AIM OF THE TASK
The output should be the listing below, limited to the lines from the one with "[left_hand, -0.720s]" through the one with "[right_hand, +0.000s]", exact and without pictures.

···

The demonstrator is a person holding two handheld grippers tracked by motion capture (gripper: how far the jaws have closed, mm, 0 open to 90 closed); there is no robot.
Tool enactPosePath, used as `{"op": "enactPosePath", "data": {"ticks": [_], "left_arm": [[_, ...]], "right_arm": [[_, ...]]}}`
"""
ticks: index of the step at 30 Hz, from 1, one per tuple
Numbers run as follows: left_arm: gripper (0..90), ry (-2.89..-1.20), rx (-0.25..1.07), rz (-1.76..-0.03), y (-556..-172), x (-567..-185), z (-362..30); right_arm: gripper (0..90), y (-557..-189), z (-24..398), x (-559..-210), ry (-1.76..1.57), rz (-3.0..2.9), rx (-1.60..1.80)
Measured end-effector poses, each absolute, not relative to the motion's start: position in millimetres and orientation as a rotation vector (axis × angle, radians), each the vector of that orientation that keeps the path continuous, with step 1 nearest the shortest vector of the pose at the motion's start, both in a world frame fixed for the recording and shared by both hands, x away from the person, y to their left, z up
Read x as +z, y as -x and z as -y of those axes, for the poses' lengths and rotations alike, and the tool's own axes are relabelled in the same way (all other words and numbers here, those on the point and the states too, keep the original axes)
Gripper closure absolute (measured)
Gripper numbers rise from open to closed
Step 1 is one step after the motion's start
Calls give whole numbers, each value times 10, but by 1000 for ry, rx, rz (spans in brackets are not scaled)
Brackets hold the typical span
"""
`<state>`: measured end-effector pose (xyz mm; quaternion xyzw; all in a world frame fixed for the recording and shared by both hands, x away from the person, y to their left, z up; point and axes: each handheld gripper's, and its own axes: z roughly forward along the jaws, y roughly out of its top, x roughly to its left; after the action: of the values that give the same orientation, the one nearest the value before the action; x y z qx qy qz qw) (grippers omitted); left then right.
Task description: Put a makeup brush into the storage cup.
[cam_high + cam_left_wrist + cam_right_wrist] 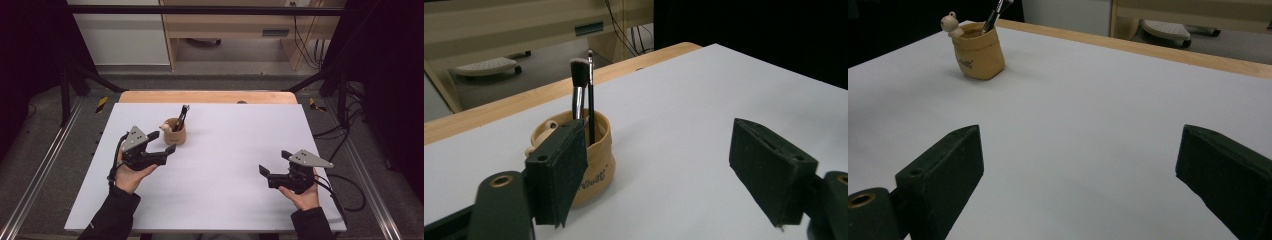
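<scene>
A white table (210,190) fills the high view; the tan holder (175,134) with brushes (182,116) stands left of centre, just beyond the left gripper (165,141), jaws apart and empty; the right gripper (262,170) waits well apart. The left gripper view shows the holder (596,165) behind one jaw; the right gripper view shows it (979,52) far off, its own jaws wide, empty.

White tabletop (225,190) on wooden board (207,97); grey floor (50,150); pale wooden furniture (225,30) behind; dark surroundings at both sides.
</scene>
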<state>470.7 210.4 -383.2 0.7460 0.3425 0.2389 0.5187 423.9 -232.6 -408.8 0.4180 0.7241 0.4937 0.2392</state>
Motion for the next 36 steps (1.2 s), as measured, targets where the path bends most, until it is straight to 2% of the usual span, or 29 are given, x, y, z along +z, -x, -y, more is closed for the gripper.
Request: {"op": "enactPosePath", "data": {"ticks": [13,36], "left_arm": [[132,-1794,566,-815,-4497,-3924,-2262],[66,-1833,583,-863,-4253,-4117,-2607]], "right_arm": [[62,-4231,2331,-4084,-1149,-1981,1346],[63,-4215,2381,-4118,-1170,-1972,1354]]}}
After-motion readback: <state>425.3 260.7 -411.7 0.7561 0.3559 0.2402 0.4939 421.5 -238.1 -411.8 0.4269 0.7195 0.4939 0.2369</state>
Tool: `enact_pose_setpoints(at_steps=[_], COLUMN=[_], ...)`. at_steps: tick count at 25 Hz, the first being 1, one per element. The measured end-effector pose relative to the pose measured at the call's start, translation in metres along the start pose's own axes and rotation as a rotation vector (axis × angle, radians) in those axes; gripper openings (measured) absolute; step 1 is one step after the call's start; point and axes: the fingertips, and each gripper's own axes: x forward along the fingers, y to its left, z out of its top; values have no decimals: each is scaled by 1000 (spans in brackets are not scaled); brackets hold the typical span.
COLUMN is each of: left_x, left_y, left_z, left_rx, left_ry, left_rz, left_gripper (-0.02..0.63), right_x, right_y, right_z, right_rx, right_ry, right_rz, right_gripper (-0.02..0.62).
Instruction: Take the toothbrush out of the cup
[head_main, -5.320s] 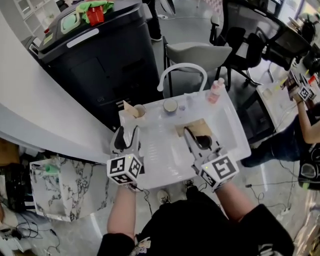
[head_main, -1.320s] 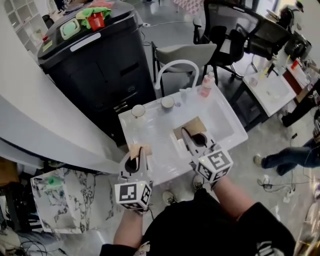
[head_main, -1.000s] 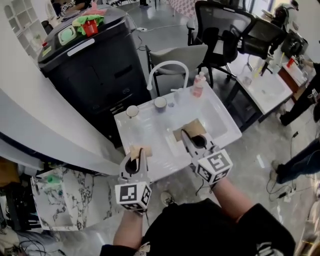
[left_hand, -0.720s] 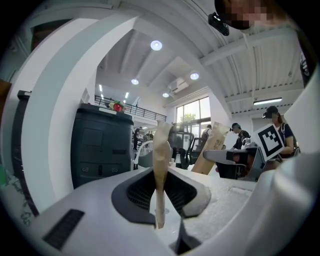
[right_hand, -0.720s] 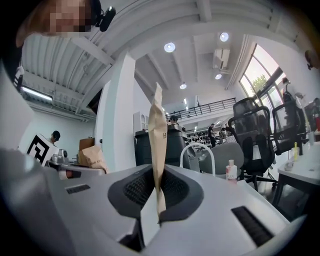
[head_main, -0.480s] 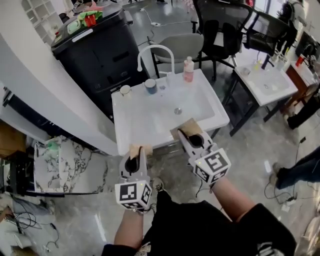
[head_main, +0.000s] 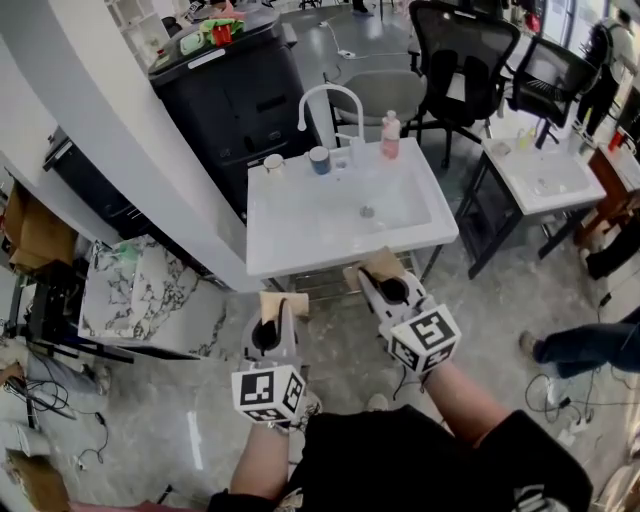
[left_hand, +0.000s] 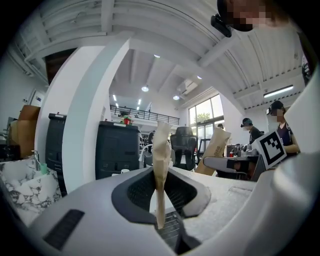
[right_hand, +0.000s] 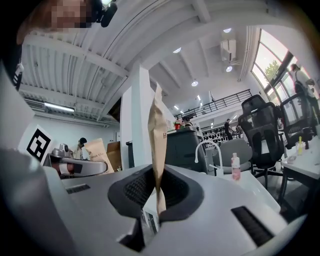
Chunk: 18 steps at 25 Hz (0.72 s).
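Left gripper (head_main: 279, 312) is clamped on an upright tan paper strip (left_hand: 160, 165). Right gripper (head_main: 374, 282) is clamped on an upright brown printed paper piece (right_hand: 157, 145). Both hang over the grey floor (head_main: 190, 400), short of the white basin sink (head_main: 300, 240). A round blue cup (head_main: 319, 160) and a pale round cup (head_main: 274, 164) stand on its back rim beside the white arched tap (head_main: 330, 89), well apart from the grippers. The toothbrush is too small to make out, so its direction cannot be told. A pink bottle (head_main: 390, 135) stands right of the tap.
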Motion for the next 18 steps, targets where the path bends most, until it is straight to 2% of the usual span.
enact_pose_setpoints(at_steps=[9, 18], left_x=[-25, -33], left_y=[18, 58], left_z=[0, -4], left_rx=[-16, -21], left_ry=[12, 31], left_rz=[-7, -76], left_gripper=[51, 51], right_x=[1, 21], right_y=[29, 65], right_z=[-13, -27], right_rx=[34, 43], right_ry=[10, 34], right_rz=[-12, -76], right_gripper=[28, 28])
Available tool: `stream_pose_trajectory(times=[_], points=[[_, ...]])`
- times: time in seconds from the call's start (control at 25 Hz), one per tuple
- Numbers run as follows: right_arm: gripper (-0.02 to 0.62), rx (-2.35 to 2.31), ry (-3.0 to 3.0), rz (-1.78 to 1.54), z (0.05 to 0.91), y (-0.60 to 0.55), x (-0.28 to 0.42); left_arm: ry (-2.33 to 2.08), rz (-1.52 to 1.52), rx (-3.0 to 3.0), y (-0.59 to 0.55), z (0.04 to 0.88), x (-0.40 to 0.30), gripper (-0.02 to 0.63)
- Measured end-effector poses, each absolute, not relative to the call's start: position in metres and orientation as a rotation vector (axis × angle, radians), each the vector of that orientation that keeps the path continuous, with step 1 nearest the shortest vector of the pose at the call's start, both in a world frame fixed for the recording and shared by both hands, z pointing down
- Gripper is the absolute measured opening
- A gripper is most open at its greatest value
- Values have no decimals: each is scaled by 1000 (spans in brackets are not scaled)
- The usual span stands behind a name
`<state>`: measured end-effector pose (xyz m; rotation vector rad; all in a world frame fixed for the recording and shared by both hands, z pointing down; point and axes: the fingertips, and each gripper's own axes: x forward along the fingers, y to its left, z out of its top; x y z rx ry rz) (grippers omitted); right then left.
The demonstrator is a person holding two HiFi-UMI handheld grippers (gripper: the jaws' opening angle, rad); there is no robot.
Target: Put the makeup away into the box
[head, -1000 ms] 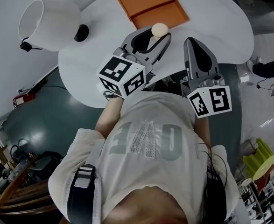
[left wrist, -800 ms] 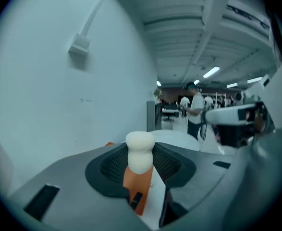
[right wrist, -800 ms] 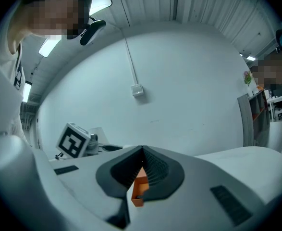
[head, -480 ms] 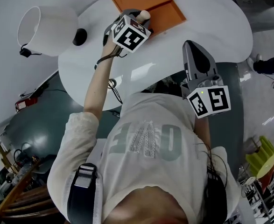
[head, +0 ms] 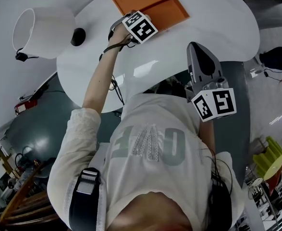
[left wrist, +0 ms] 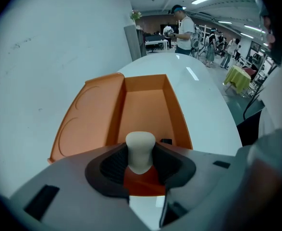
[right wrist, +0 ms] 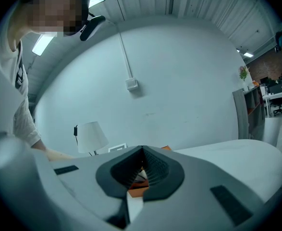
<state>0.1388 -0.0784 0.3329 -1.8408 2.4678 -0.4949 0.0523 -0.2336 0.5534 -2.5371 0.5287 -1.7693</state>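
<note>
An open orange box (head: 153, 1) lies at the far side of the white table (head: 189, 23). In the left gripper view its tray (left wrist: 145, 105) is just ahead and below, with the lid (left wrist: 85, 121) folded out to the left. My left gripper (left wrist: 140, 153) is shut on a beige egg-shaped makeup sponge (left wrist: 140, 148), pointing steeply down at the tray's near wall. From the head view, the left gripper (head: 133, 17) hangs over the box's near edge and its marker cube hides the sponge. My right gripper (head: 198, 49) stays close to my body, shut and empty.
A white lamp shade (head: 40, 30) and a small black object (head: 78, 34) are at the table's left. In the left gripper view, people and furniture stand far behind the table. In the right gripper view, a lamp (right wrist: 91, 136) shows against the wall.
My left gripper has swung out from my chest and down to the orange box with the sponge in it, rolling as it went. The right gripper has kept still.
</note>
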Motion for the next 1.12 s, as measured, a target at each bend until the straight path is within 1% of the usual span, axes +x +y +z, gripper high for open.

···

EXERCISE ANSWER
[left_hand, -0.720s] 
[right_hand, -0.720s] 
[head_main, -0.480s] 
[head_main, +0.000s] 
[left_hand, +0.000s] 
[right_hand, +0.000s] 

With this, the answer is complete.